Closed Treora closed 7 years ago
I can imagine that detecting content "sameness" can be quite difficult, if there is content on the page that is dynamic.
How can we circumvent this? With news articles, I have the impression that readability does a quite decent job at cutting everything out, but not so much with other types of HTML content.
I don't know if that idea already came up, but how about storing the text through readability in as priority 1 text and the diff between body.content.innerText
- readability_text
as priority 2 text? AFAIK pouchDB quick search lets you boost certain fields.
I also liked the idea you had about creating content type (or even domain)-specific parser libraries.
Another idea, that I believe came from @bwbroersma was to just store the diffs from each visit as pure text, means they are at least searchable. We could just append them to the text
field.
Storing multiple visits of the same URL would be nice to detect this kind of changes (medium post about it). Just storing (compressed) diffs, even of the complete HTML text should be quite minimal, if that is not doable do a (compressed) diff on the readability DOM (preferred over just the innerText), so you store changes edits in a meaningful way. Using a preset deflate dictionary per language would result in a minimal size diff, but remember this only becomes a problem when size becomes an issue, and a fix can be done retroactively with an update.
@Treora
Whats the plan?
The plan is to create a flexible algorithm and data model, that gives the application freedom to choose which pages to archive verbatim, which to forget the contents of, and which to pretend never existed, while references between the page objects can be used to express their relations (e.g. sameAs, updateTo). So some page objects may refer to another one and specify a diff to apply to it, some may just refer to another one and neglect to specify the differences, and again others may just say "there was a page at this url with this title but I forgot about the rest of the contents" (e.g. those pages that were imported from browser history). The behaviour may be url-dependent, can change over time, and changes can be applied retrospectively later on, to for example compress or forget things after a some months.
I am now thinking to in principle💬 create a new page object in the database every time a url is (re)visited, then analyse and store the page contents. So it always creates a duplicate at first because it is unknown whether that url still serves the same document as before.
Directly after the content analysis, or possibly at any later time, this new page object can be compared with any previous visit(s) of that same url, to determine whether the page has remained exactly/partly/hardly the same. These algorithms can be improved later, and could use simple heuristics to start with.
Depending on the computed level of sameness and the application's preferences, any of several deduplication actions can then be taken:
Currently the code always performs the last one, without doing any comparison. A similarly easy and perhaps more common approach would be to hardcode the first one for every visit (i.e. also skipping comparison and always overwriting old version). But I think the sweet spot is often in the middle.

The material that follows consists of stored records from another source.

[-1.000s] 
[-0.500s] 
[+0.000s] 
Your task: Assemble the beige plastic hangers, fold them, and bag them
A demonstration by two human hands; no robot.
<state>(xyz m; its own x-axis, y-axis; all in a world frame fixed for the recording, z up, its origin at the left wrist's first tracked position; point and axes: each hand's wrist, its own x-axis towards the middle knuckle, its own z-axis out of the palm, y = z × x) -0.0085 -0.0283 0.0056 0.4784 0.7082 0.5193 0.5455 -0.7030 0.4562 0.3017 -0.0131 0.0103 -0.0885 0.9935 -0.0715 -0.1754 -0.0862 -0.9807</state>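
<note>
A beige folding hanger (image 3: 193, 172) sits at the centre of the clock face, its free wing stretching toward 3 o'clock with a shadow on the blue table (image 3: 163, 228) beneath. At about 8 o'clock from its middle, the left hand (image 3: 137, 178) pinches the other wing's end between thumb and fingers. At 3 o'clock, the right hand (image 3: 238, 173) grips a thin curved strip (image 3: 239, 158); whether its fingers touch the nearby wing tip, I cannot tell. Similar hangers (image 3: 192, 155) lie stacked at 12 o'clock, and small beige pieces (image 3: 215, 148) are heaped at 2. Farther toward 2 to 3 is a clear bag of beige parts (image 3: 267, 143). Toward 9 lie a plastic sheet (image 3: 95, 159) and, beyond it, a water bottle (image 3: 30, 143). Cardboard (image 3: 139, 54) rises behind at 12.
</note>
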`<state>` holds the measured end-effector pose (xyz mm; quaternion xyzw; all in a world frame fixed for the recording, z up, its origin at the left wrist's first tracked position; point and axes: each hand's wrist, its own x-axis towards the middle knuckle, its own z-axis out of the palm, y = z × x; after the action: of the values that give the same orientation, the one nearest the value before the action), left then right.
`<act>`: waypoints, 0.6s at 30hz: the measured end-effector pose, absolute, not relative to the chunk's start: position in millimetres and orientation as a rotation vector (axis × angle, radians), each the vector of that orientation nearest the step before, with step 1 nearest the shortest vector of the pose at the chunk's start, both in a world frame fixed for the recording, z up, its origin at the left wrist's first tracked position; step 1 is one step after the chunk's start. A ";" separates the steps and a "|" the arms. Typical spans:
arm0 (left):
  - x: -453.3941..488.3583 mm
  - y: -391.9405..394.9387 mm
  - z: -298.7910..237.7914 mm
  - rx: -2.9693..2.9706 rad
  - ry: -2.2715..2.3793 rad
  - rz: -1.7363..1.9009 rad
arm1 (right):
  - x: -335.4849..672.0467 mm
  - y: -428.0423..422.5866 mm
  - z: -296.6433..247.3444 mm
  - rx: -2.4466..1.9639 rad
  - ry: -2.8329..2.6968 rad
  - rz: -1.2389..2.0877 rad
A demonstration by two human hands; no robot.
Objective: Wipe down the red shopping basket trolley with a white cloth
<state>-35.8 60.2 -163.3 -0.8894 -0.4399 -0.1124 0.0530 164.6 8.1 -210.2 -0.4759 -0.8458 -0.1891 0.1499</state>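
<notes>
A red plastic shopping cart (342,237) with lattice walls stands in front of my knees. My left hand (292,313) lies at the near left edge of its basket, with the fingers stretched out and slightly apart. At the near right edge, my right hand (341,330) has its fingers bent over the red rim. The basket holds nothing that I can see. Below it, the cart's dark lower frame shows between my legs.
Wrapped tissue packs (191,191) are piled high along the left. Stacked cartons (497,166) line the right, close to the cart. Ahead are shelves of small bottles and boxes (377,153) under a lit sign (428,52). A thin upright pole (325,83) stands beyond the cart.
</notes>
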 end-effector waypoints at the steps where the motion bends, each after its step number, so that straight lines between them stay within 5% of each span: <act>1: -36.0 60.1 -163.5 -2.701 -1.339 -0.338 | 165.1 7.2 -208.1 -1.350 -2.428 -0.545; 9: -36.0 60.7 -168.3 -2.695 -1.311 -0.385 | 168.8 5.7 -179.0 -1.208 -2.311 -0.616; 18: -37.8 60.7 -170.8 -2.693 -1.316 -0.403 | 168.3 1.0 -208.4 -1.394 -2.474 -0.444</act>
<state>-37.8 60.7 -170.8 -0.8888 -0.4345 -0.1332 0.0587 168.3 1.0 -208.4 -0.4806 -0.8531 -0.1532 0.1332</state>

Note that any of the four actions can be taken for any level of sameness. Some combinations (e.g. action 1 or 2 when a page was significantly changed) will result in a loss of knowledge, but the application may find that acceptable.
I intend to first implement the easy parts. Storing e.g. compressed diffs is a nice idea, and so is creating an advanced perceived sameness detection, but they can wait. As a beginning, it may be okay to always take action 2, i.e. replacing an old page's contents with a pointer to a newly created page object, so only the most recent versions are stored. As an exception action 4 (plain duplication) could be applied on pages that have been pinned/bookmarked manually or match some other rules we may wish to specify (e.g. pages having an empty url path). Also, we could pragmatically decide to reuse an existing page object (let's call that action 0) if a url is revisited the same day.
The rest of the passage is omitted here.